BL: I’m the fourth generation in our current location, but I come from Mennonite stock so there’s no telling how far back my family’s farming tradition goes. There’s a pretty rich history of agriculture associated with our folk.

FR: Which question(s) are you most asked by other farmers – either new or experienced? What is your response?

BL: “Why did you come back to the farm?” or “How is it working with your family?” Kinda the same answer for both, I love our farm and my family, and I feel lucky to have the opportunity to continue the legacy.

FR: How did you get into farming? What do you love most about it?

BL: I grew up on the farm, and it took some time and distance for me to appreciate it. After living in the city for 10 years and completing my education, I realized that I’m a country boy at heart, and I prefer the peace and relative solitude that farm life has to offer. That said, my favorite part of what we do is interacting with customers at farmers markets that appreciate all the hard work that organic farming demands of us.

The Orchards of Blossom Bluff

The Orchards of Blossom Bluff

FR: What was the most important piece of advice you received when you were getting started? And/or, what single piece of advice would you give a new beginning farmer?

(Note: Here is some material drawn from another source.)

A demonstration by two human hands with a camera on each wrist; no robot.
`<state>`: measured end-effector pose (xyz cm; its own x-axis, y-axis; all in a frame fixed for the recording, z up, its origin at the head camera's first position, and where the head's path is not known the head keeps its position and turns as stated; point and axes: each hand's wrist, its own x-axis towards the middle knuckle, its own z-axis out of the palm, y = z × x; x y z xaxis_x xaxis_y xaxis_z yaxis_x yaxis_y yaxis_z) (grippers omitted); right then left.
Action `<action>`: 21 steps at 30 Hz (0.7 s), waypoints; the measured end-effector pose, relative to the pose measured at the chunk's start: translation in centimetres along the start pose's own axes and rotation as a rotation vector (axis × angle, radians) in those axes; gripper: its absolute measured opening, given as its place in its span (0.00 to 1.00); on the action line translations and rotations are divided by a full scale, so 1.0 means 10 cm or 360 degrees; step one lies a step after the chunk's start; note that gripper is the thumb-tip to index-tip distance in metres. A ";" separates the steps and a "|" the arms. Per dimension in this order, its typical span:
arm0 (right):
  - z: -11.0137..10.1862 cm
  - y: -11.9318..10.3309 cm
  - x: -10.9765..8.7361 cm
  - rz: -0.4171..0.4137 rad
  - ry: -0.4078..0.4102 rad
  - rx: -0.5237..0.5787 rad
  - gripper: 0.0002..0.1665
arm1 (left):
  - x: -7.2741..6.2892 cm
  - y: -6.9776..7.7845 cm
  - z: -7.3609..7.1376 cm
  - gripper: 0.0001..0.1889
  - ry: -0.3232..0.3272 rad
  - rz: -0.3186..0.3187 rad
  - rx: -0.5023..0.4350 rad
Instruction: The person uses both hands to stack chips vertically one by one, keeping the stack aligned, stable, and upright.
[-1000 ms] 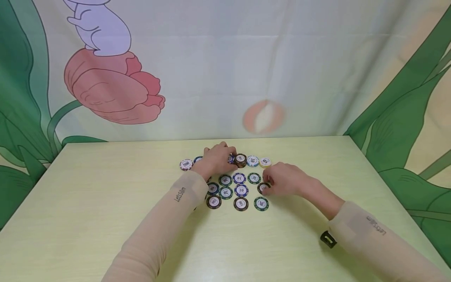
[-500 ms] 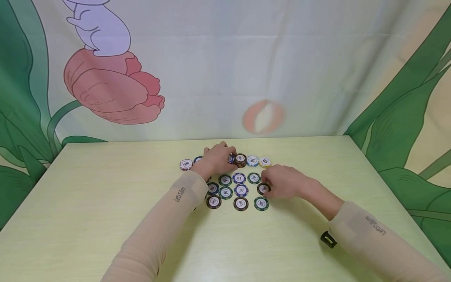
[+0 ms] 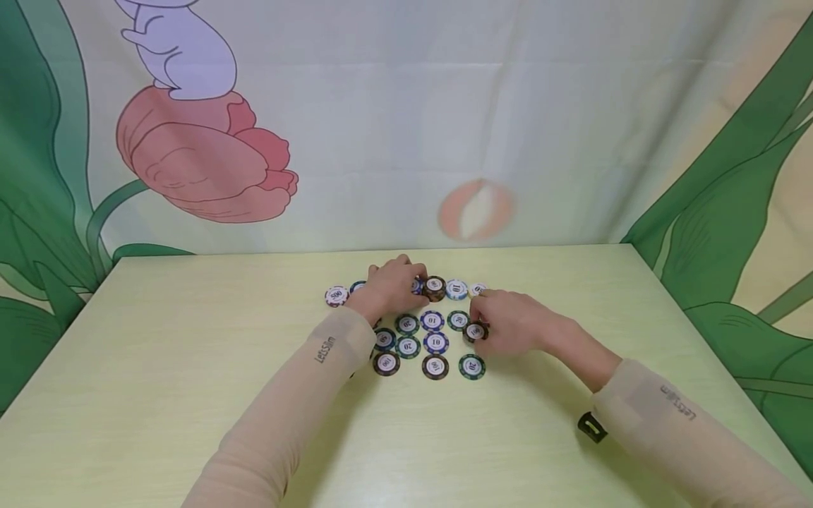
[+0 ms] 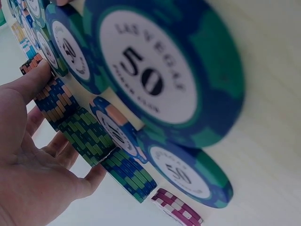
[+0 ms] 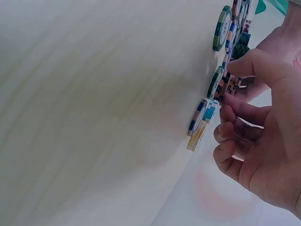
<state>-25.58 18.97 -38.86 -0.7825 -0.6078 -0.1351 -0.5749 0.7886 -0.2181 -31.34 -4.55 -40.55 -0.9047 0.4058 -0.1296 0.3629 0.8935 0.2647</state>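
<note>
In the head view my left hand (image 3: 390, 286) arches over a back row of poker chip stacks. The left wrist view puts its thumb near a black-and-orange stack (image 4: 31, 63), with its fingers behind a blue-and-orange stack (image 4: 56, 103) and a green stack (image 4: 87, 139). Its thumb and fingers hold along these stacks. My right hand (image 3: 511, 324) pinches a black poker chip (image 3: 475, 332), slightly raised above the table beside a green 20 chip (image 3: 458, 320). The right wrist view shows its thumb and index finger curled close together; the other fingers are bent.
Loose chips lie in front of the stacks, among them a blue 10 chip (image 3: 435, 342) and a black 100 chip (image 3: 435, 367). A 500 chip stack (image 3: 336, 295) ends the row at left, a light blue stack (image 3: 456, 289) stands at right. A printed cloth (image 3: 381, 141) hangs behind the table.
My right hand has taken hold of the black chip and raised it slightly, moving it a little toward the back row. My left hand has stayed at the stacks.
</note>
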 end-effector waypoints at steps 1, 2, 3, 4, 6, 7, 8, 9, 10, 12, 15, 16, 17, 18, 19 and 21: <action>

BL: I think the best advice I would give to new farmers is try to specialize in what you do, and develop your brand. If you can get to be known as “the egg guy” or “the tomato girl” or whatever, that can open doors. There’s a lot of competition out there, and if people get to know that you have the best “_”, it’s a good idea to seal that association with a good brand. Spend some time working on a brand/logo, and try to attach it to EVERYTHING you produce.

FR: What is the strangest thing you’ve learned since starting your operation?

BL: Organic food and farmers markets have become extremely happening. Who knew?

FR: What do you feel is the next big thing (or most exciting thing) in agriculture?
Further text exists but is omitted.